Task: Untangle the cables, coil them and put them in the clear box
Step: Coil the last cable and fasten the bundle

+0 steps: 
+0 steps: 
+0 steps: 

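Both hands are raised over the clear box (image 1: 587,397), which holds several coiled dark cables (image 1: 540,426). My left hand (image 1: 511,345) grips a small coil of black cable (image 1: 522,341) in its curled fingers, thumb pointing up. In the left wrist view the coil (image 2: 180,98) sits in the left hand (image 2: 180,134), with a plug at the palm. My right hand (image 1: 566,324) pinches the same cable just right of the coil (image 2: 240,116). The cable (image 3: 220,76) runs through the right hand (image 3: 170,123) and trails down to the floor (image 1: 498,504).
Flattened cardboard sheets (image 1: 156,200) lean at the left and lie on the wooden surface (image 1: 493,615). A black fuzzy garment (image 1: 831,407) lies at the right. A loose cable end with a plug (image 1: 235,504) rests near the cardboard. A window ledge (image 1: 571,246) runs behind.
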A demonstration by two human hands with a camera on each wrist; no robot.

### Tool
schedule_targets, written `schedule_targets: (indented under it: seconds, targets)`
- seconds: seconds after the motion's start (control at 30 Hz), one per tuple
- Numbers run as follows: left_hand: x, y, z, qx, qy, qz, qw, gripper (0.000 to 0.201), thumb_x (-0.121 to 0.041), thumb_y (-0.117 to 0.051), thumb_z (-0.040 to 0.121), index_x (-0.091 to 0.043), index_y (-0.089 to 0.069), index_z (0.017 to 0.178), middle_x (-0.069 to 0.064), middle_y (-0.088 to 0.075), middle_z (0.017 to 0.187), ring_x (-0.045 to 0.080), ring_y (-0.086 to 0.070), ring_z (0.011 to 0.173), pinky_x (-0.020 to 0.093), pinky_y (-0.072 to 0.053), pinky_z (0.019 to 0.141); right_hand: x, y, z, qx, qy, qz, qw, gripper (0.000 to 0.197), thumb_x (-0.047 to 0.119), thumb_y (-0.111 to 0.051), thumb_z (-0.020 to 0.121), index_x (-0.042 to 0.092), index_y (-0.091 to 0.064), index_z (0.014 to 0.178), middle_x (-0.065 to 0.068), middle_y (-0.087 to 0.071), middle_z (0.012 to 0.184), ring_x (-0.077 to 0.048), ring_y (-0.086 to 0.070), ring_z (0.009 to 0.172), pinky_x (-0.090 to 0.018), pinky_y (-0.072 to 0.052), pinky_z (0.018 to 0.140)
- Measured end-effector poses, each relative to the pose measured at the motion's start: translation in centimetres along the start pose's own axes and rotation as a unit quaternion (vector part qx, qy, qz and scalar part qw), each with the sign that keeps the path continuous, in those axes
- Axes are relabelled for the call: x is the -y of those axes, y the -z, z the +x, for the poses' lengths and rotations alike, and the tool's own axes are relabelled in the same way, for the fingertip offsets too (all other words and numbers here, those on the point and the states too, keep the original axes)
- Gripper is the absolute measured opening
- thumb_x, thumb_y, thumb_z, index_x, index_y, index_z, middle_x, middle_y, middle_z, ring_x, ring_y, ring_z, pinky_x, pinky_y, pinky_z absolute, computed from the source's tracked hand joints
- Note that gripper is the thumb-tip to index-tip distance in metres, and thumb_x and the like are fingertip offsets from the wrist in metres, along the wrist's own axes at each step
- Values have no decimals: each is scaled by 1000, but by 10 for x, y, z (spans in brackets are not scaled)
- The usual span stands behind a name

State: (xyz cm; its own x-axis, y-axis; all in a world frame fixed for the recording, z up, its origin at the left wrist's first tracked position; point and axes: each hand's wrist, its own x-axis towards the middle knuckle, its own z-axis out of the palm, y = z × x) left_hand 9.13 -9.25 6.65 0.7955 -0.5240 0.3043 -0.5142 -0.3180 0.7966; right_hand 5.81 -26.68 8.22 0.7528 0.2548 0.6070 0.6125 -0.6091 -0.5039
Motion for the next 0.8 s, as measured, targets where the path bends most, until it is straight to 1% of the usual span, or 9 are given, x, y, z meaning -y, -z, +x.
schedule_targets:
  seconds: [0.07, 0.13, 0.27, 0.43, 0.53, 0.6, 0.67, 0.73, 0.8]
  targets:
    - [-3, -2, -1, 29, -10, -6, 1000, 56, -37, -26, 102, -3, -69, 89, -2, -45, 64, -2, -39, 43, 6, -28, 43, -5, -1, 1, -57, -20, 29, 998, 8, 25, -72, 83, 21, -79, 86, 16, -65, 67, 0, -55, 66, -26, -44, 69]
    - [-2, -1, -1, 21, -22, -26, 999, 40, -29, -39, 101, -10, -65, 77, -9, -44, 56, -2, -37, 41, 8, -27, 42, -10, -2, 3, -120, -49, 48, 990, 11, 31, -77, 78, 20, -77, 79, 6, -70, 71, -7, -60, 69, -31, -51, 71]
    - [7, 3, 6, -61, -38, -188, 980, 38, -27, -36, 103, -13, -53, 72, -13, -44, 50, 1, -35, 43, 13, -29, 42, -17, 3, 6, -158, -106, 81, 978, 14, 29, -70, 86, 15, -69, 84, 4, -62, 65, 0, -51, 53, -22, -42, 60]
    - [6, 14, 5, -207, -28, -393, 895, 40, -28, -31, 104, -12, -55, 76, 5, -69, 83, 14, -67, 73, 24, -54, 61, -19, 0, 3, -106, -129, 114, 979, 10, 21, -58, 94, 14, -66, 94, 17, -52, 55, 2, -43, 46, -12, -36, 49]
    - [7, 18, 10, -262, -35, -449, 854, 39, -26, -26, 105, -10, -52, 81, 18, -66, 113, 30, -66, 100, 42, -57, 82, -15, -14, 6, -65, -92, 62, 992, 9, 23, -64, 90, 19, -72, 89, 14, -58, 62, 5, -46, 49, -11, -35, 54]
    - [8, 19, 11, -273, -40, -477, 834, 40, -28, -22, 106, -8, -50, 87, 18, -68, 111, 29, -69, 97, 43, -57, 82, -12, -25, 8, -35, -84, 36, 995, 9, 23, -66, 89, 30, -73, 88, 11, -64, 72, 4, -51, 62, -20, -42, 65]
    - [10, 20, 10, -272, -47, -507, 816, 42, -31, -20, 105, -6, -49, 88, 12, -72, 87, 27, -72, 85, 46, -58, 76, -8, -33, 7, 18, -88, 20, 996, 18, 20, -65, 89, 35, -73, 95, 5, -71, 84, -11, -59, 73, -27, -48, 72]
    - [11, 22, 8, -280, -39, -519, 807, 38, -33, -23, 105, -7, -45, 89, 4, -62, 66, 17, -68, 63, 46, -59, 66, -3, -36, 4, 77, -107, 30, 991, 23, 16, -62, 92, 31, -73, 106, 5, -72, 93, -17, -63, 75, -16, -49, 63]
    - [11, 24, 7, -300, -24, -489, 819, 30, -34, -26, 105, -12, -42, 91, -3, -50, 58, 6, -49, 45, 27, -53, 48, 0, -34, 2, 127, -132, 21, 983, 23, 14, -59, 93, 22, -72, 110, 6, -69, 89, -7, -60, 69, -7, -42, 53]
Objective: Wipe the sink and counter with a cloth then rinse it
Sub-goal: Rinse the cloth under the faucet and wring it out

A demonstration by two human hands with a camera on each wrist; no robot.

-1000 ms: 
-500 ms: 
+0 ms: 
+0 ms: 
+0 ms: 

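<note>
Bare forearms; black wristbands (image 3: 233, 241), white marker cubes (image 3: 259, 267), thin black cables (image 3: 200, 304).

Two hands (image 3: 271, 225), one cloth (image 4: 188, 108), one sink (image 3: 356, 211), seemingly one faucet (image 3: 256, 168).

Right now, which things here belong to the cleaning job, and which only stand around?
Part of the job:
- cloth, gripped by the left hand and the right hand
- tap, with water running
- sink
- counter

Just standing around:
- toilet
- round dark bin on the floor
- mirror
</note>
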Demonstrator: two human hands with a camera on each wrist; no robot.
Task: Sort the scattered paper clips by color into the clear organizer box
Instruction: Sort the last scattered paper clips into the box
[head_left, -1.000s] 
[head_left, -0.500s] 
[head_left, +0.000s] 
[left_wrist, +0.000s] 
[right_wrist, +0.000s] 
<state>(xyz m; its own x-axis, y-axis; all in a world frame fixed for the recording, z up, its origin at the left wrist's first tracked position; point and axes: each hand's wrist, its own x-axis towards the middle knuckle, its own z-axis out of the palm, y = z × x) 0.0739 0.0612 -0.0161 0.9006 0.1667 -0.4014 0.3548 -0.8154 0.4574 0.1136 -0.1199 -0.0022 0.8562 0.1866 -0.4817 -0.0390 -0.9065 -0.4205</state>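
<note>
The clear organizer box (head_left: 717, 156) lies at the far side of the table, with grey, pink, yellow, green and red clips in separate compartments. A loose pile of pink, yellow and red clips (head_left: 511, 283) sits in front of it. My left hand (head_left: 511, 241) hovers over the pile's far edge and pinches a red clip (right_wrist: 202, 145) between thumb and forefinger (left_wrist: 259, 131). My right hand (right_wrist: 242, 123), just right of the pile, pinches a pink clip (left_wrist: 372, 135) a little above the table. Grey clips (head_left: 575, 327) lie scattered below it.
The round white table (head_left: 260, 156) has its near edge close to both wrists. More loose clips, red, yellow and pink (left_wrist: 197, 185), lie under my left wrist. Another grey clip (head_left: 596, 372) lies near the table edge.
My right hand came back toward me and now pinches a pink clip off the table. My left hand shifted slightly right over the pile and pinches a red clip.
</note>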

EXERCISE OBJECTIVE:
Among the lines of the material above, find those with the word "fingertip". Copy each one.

RESPONSE FOR THIS EXERCISE:
- Axes are relabelled for the call: x is the -y of those axes, y the -z, z the +x, for the poses' lengths and rotations alike, and the tool's own axes are relabelled in the same way, for the fingertip offsets too (all other words and numbers here, those on the point and the states too, keep the original axes)
- Note that gripper is the thumb-tip to index-tip distance in metres, and thumb_x and the like are fingertip offsets from the wrist in metres, along the wrist's own axes at each step

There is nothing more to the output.